As a Utahn, this film was highly anticipated in my mind. After all, there is so much here in Salt Lake City that would make good material for comedians. Unfortunately, James Merendino, the writer/director of this mess, does nothing innovative with the material. His first mistake is placing the events in the 80s, a decade when Salt Lake City was hardly known. And that's just his first mistake. Then pile on every single bad joke made by Utahns about their own native state, and you have one of the year's worst films. The film is hard to even watch, with cinematography that is like a scratch on the retina. Only Matthew Lillard tries to do anything with the material, but even his performance is overshadowed by the horrible direction. There is almost nothing worse than a film that has a subject privy to so much ridicule, and then ruins it with cheap comic jokes that aren't funny. The only memorable moment is a scene that occurs in Wyoming as the residents try to figure out where these punks came from. Unfortunately, it is the only memorable moment in this utterly forgettable film.
2 - The Mummy
I'll admit--I was biased going in to this film. The director, Stephen Sommers, produced 1998's Deep Rising which made my worst list of that respective year. But for the life of me, I didn't think he could outdo himself. He did, directing what is easily the year's worst action film. Technically, there really isn't anything bad here. The cinematography is nice, the special effects are decent, and the acting is okay. Why didn't it work? I'll tell you why: Sommers is a hack. There's no other word for him. Sommers took a horrific premise (mummy coming back to life) and turned it into a comedy. My God, what was he thinking? The film is not funny, it's not scary... what is it? I can't tell. It's a mess that needs to be destroyed immediately. It's a shame this was a box office success. Now I know I'll have to sit through another film by this guy. Could it get any worse? Let's hope not.
1 - Bicentennial Man
The only film this year I awarded Zero Stars to. In fact, it's the first film I've given that rating to since 1996's William Shakespeare's Romeo + Juliet. This is the epitome of bad moviemaking. Big, massive budgets, talented actors, great themes. All are absolutely wasted. There is not one single noteworthy thing here. Robin Williams is quickly turning into one of the worst actors around, not just here, but also with Patch Adams, Jakob the Liar, Flubber... the list goes on.

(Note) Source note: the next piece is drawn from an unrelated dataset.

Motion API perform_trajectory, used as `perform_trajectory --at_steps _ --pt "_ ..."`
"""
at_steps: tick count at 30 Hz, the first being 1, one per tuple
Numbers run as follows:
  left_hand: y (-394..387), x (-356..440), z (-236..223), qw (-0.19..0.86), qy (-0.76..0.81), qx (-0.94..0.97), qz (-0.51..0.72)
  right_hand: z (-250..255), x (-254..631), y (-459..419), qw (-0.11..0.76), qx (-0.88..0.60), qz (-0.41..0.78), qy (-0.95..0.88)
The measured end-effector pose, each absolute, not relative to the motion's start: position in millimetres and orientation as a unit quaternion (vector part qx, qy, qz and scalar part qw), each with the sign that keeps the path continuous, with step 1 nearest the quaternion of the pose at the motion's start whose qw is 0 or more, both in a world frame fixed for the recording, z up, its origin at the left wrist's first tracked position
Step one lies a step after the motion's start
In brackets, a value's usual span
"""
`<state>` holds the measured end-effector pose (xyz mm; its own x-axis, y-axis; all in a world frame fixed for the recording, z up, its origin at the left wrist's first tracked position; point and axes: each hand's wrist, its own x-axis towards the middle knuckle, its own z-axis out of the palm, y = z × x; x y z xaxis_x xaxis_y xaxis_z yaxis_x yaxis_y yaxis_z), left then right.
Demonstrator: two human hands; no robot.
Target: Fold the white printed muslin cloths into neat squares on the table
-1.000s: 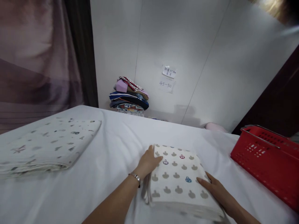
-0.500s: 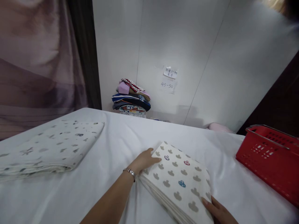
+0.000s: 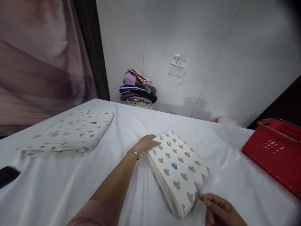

The film oozes sentimentality, but it's so forced and cheap that you can almost feel the filmmakers reaching out of the screen and poking you with a sharp stick until you cry. This is the only film I've ever sat through that I actually got physically ill watching. Maybe if I had some Pepto, I might be a little more lenient. Bicentennial Man is Hollywood at its very worst. Director Chris Columbus needs to be dragged out into the streets and shot for this abomination. The film spans 200 years in the life of the main character, and I can't recall another film that actually felt that long. It's boring, it's monotonous, it's overpowering. It is easily the year's worst film. May the Lord wipe this film from the memory of anyone who sees it. I know I'm sorry I did.